Word-deafness is said to be rarer but is difficult to test on account of the patient’s dementia. Agrammatism (incapacity to form correct sentences) is sometimes observed. But the most characteristic disorder is in the syllabic composition of words. Syllables are left out (“medaltricity” for medical electricity), or fused (“exity”), or doubled (“electricicity”). Besides the central speech disorders of which the above are examples, there are disorders in articulation, which at first occur as a consequence of paretic seizures or in states of excitement, but later become permanent. These are divided into paretic and ataxic disturbances.
2. What is the structural basis of these forms of aphasia? It is believed that they are due to microscopic changes, not to coarse destructive lesions.

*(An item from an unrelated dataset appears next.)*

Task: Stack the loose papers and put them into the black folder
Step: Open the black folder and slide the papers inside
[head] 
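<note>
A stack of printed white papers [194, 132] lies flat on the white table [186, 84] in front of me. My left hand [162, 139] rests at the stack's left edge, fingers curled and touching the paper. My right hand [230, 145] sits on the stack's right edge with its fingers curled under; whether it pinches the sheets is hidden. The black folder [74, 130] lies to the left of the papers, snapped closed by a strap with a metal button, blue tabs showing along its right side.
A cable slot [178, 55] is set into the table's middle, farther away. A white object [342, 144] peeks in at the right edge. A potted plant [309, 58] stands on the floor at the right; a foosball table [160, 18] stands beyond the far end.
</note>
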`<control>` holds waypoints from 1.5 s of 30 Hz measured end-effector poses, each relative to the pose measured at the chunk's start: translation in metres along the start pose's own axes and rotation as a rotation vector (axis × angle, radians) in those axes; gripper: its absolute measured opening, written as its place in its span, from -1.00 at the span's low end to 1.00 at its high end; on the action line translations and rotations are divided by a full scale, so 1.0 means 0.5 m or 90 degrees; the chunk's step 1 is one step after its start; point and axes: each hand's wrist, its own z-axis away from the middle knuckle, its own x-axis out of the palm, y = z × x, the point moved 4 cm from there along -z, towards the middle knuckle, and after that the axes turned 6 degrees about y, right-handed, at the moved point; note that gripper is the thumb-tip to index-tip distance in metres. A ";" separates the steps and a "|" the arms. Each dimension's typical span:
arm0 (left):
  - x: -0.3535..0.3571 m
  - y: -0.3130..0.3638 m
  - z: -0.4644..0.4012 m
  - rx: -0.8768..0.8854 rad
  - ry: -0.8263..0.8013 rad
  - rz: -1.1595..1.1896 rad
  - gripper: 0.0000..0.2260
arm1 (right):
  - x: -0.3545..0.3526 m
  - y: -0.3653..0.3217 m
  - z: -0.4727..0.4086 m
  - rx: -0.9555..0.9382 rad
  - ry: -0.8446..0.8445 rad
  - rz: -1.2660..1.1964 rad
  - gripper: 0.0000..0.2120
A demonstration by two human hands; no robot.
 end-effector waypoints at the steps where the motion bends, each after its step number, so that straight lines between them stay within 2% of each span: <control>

=REMISSIONS of identical appearance occur in PARETIC and in DIFFUSE (non-paretic meningovascular) NEUROSYPHILIS.=
=Case 23.= Thomas Donovan, a merchant 44 years of age, acquired syphilis according to his own story at the age of 31, and he was at that time treated at a well-known watering-place with mercurial injections. Later he continued treatment under his family physician, and at 34 was pronounced cured. However, four years later—that is seven years after his initial infection and in his 38th year—he had his blood examined and it proved positive. He was accordingly treated by salvarsan and his W. R. became negative. The story did not end there, however, for at 43, mental symptoms appeared of the nature of depression and a diagnosis of paresis was made. He was released from the institution against advice at that time, and without treatment, made a partial recovery.